Her focus snaps to something in the distance. “What in the world…?”

I turn around to see two figures, covered in dirt and sweat, staggering toward the inn’s back door—handcuffed to each other.

One is a girl with long, muddy, blonde hair. And the other is…

“Daren?” Ellen takes a step forward as they near.

“Uh, hi.” He smiles sheepishly and starts to wave with his cuffed hand, causing the girl’s wrist to yank up with his.

She whips her arm down and hisses, “Use your other hand, asshole.”

“What the hell…?” I stare, horrified, at Daren and point at his bound prisoner. “Did you kidnap this girl?”

“What?” He makes a face of disgust. “No! Hell, no. You think I wanted to be handcuffed to this girl?”

The girl rolls her eyes. “Oh, like I wanted to be leashed to you?”

“Will someone please explain what’s going on?” Ellen looks around the lavender fields in confusion. “And where you guys came from?”

Daren says, “It’s a long story.”

“It’s a stupid story,” the girl corrects.

Daren glares at her. “Are you incapable of shutting up for even a second?”

“Oh, I’m sorry,” she snaps back, raising their cuffed wrists. “You’ll have to excuse my bad mood.
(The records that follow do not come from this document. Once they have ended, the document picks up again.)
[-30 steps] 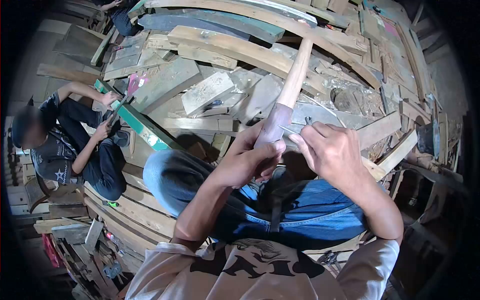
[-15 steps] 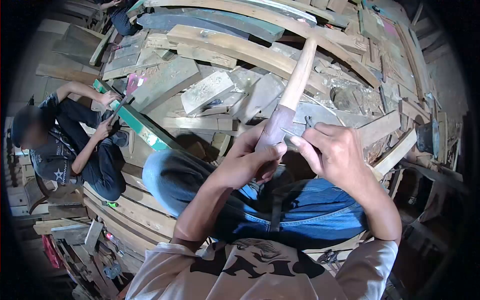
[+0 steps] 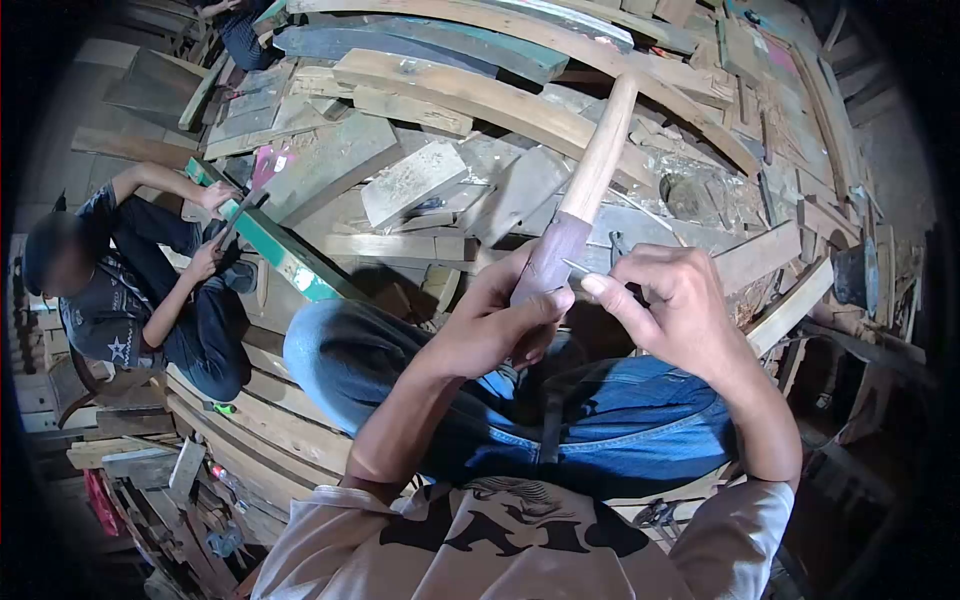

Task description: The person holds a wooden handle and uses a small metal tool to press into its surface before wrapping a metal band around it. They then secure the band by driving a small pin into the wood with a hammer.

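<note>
My left hand (image 3: 500, 315) is wrapped around the near end of a tapered wooden stick (image 3: 600, 165), which points away from me and slightly right. Its lower part is a smooth purple-grey section (image 3: 558, 255), with my left thumb pressed along it. Between thumb and curled fingers, my right hand (image 3: 665, 300) pinches a thin pointed metal tool (image 3: 573, 264). The tool's tip is right at the purple-grey section; the rest of it is hidden in my grip. Just beyond my right knuckles shows a small dark metal piece (image 3: 617, 243).
Planks and offcuts surround me, among them a long curved beam (image 3: 470, 98) and a pale block (image 3: 415, 183). At left sits a person (image 3: 130, 290) holding a blade-like tool on a green-painted board (image 3: 285, 255). Another person (image 3: 248, 40) is partly visible at the top left.
My right hand has shifted slightly, with its fingers and wrist turned a little. The stick's far end has moved marginally right. My left hand keeps its hold.
</note>
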A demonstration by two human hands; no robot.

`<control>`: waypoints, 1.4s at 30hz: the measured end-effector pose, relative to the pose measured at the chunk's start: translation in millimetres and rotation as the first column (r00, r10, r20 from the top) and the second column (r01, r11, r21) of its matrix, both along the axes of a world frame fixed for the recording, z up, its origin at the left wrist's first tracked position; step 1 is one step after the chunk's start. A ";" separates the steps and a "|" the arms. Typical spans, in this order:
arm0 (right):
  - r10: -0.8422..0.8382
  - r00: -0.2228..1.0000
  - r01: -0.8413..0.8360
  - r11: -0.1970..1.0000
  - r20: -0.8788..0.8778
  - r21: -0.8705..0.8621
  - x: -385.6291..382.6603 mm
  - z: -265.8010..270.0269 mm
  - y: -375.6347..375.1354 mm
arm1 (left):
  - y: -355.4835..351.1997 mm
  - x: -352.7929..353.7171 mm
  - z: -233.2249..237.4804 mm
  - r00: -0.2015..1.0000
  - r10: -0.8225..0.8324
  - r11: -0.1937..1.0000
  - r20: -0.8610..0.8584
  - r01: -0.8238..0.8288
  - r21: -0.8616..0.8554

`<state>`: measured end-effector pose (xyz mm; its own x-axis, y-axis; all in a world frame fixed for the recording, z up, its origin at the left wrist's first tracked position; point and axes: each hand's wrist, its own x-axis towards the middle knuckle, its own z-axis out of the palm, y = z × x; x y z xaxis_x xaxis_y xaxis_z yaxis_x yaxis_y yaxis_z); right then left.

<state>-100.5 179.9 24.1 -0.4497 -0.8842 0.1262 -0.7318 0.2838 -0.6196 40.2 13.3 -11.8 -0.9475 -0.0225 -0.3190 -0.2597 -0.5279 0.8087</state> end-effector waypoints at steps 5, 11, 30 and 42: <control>-0.023 0.995 0.021 0.999 0.098 0.028 -2.9 -1.5 0.6 | 0.4 0.3 -2.5 1.000 -0.017 1.000 -0.003 0.017 -0.025; -0.011 0.999 0.010 1.000 0.049 0.024 -2.0 -2.3 0.8 | 1.8 -1.6 0.7 1.000 -0.012 0.999 0.029 0.013 -0.050; 0.028 0.955 -0.037 0.999 0.296 0.023 -9.3 -4.6 3.5 | 6.9 -2.9 -0.5 0.999 -0.001 0.998 0.046 0.004 -0.066; 0.147 0.973 -0.174 0.973 0.179 0.150 -6.9 -10.3 0.5 | 7.1 -4.1 0.4 0.999 -0.013 0.995 0.041 0.017 -0.103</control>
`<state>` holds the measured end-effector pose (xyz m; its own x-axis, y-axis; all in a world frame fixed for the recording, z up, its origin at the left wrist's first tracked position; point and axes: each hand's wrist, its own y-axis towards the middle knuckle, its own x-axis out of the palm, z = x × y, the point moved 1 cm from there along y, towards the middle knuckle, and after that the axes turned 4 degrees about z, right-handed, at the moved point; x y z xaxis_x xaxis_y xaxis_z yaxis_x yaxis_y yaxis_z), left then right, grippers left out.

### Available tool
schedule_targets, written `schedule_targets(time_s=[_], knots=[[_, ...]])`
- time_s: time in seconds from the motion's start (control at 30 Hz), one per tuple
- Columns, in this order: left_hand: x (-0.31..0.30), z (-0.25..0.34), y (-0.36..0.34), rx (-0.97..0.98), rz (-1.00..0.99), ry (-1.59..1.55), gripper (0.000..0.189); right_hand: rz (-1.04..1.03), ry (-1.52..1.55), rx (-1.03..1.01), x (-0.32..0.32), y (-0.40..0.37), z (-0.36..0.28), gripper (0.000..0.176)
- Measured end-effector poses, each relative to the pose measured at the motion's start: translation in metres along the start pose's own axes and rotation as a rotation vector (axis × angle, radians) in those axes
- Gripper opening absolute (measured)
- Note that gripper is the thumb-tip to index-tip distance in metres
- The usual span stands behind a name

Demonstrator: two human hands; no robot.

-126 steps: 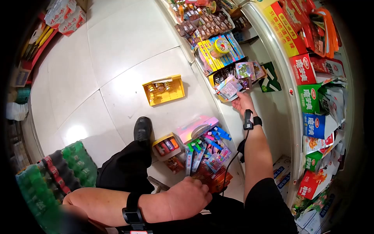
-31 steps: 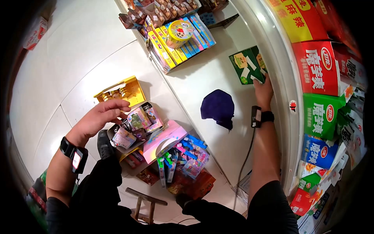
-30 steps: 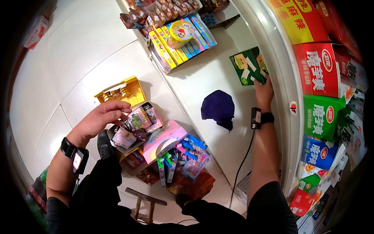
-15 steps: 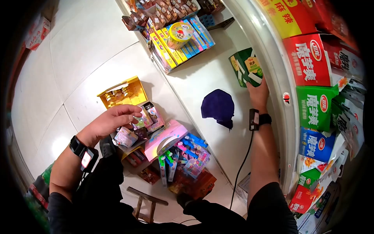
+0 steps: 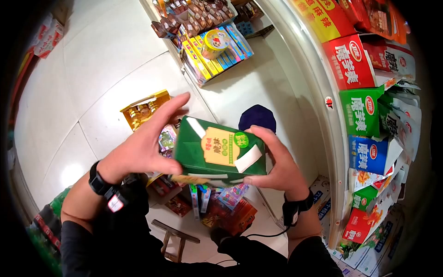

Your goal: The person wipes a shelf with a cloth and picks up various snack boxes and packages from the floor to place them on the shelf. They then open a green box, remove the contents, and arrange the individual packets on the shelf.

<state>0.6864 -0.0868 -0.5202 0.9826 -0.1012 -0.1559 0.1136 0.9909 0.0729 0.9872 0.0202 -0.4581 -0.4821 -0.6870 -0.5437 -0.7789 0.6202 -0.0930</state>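
Observation:
A dark green snack box [image 5: 191, 150] with a cream label is held up in front of me, tilted. My right hand [image 5: 281, 168] grips its right end between thumb and fingers. At the box's left end my left hand [image 5: 138, 143] is spread wide. Its thumb is against or just over the box's lower left corner, and its forefinger stands apart above the upper one. Behind the box, on the white ledge, lies a dark purple cloth [image 5: 257, 119], partly covered.
A yellow box of small treats [image 5: 161, 98] stands on the floor beyond my left hand. Toy packets [image 5: 233, 197] lie below the green box. Bright upright boxes with a yellow tub [image 5: 215, 42] stand ahead. Snack cartons [image 5: 360, 111] line the right shelf. A wooden stool [image 5: 175, 235] is below.
My right hand has carried the green box from the right side of the ledge towards me and left. My left hand has moved right, from above the small boxes to the green box's left end.

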Motion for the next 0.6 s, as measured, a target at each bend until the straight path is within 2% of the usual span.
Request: schedule_targets(time_s=[0.03,0.07,0.1,0.17,0.2,0.23,0.3,0.37,0.43,0.47,0.53,0.6], knots=[[0.003,0.002,-0.006,-0.083,-0.028,-0.232,0.130,-0.009,0.123,0.058,0.005,-0.002,0.000,0.093],[0.001,0.003,-0.011,0.042,-0.127,0.014,0.134,-0.039,0.061,-0.030,0.006,0.000,-0.006,0.092],[0.005,0.007,-0.017,0.187,-0.094,0.196,0.128,-0.032,0.062,-0.024,0.008,0.002,-0.009,0.092],[0.003,0.010,-0.018,0.078,-0.065,0.101,0.113,-0.032,0.071,-0.018,0.009,0.005,-0.012,0.092],[-0.002,0.017,-0.016,0.084,-0.074,0.108,0.113,-0.043,0.086,-0.048,0.010,0.007,-0.009,0.094],[-0.009,0.030,-0.016,0.069,-0.084,0.173,0.104,-0.033,0.088,-0.050,0.010,0.006,0.003,0.094],[-0.017,0.057,-0.020,0.012,-0.031,0.251,0.085,0.070,0.445,0.003,0.016,0.003,0.049,0.091],[-0.033,0.097,-0.030,-0.015,-0.057,0.431,0.089,0.196,-0.186,0.064,0.010,0.000,0.123,0.079],[-0.041,0.131,-0.051,-0.016,-0.045,0.605,0.090,0.375,-0.539,0.264,0.031,-0.007,0.202,0.064],[-0.041,0.142,-0.067,-0.045,-0.012,0.600,0.092,0.378,-0.528,0.266,0.038,-0.005,0.219,0.064],[-0.033,0.165,-0.088,-0.051,-0.013,0.593,0.097,0.384,-0.848,0.211,0.049,-0.002,0.240,0.057],[-0.020,0.174,-0.111,-0.128,-0.017,0.554,0.099,0.400,-0.851,0.191,0.040,0.004,0.254,0.055]])
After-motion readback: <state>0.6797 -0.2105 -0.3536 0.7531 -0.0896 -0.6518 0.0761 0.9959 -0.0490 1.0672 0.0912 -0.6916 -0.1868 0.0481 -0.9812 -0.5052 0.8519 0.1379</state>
I have a douche bag attached to me.” She turns to us and holds out her free hand. “I’m Kayla, by the way.”

“Ellen.” Ellen slowly shakes her hand, glancing between the two of them.

Kayla cuts her eyes back to Daren. “See how I used my non-cuffed hand to do that? It’s not rocket science.”
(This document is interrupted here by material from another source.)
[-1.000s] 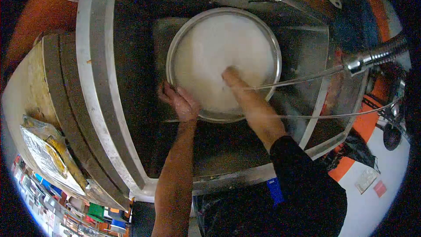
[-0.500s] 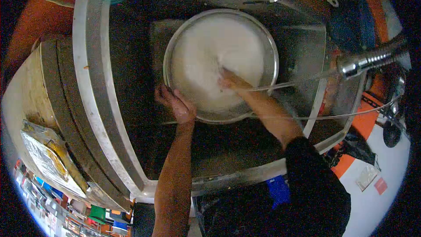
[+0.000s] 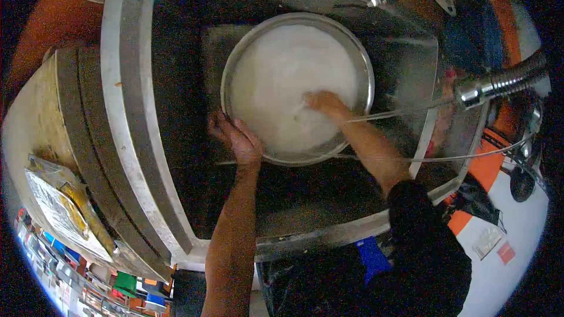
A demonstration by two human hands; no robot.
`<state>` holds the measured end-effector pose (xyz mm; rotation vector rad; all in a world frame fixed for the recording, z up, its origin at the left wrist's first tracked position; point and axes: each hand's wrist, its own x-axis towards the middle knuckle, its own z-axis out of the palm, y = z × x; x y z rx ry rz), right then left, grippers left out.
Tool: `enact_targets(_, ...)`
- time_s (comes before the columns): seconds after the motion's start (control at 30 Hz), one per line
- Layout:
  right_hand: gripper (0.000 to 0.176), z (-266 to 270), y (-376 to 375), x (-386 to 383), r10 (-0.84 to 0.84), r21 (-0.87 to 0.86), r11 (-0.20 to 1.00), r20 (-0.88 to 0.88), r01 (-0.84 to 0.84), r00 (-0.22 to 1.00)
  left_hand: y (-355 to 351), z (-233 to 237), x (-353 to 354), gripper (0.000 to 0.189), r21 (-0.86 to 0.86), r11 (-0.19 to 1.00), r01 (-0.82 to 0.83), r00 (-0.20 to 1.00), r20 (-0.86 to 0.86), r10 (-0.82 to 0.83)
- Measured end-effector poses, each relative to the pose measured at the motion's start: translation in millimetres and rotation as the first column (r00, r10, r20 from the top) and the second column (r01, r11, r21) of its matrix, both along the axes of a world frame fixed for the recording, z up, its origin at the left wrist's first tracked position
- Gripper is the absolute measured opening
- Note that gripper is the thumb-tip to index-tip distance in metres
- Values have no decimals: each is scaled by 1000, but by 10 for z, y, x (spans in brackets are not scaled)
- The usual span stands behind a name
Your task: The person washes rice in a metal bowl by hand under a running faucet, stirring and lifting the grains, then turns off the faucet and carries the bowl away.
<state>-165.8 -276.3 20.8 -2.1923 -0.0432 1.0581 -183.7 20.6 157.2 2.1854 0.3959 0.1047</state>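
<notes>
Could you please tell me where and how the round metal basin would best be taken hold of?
Probably by the rim of the basin, two-handed at the left and right edges, coming from the near side: it is wide and round, opens upward in the sink, and holds pale contents. The left hand is at its near-left edge.

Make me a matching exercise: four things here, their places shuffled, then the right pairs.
Things
1. bare left hand
2. bare right hand
3. round silver metal bowl
4. ribbed silver metal hose

Places
A. over or in cloudy whitish contents
B. toward the picture's right edge
C. at the bowl's lower-left rim
D. sitting in the dark rectangular metal sink

Pairs: 1-C, 2-A, 3-D, 4-B
</notes>
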Motion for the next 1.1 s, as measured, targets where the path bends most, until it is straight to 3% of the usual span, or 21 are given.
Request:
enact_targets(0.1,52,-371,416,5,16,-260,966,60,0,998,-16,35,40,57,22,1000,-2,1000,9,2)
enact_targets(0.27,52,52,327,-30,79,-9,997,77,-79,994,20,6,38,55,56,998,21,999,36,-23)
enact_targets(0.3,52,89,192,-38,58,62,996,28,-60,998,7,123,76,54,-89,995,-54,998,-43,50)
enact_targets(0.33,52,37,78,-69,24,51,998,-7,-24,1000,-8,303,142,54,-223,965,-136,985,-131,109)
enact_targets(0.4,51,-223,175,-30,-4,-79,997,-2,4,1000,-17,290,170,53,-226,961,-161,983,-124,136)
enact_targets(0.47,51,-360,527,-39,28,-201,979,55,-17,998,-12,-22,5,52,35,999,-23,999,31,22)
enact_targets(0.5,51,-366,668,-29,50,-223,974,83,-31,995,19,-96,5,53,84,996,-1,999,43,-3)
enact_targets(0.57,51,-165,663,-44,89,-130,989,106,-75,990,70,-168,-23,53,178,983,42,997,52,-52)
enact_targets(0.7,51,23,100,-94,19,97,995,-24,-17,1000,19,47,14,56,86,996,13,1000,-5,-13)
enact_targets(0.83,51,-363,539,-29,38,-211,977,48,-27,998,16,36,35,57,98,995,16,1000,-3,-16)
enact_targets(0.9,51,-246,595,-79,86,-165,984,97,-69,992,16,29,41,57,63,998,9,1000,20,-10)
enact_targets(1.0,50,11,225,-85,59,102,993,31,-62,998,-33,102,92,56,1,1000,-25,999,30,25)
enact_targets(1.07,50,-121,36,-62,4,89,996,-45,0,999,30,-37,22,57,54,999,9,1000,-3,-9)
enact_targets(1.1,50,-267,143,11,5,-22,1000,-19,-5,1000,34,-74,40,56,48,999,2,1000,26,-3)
“Yes, well.” Daren smirks. “We’ve already established that you’re an expert on handcuffs.”

Kayla glowers at him. “I hate you.”

“Ditto.” He narrows his eyes at her before turning back to Ellen. “Is Angelo here?”

Ellen hesitates. “Uh, yeah…”

“Excellent. If anyone can get us out of these things, it’ll be him. Come on.” He pulls Kayla by the cuffs to the back door and inside the inn, while she mutters death threats and curse words at him.

For a moment, Ellen and I just stare at the closed back door.

“I don’t like that guy,” I say.

Still looking at the door, Ellen slowly nods. “But I think someone does.” She sounds amused.

I curl my lip. “What, the prisoner girl?”

Ellen gives me an oh please look. “That girl is hardly a prisoner.”

“Whatever.” I shake my head and go back to fixing the shutter.

Ellen watches me.

“So Pixie’s leaving in just a few minutes,” she says, after an awkward amount of time has passed. “She’s driving up to Copper Springs to pick up some stuff from her mom’s before heading back down to Phoenix.”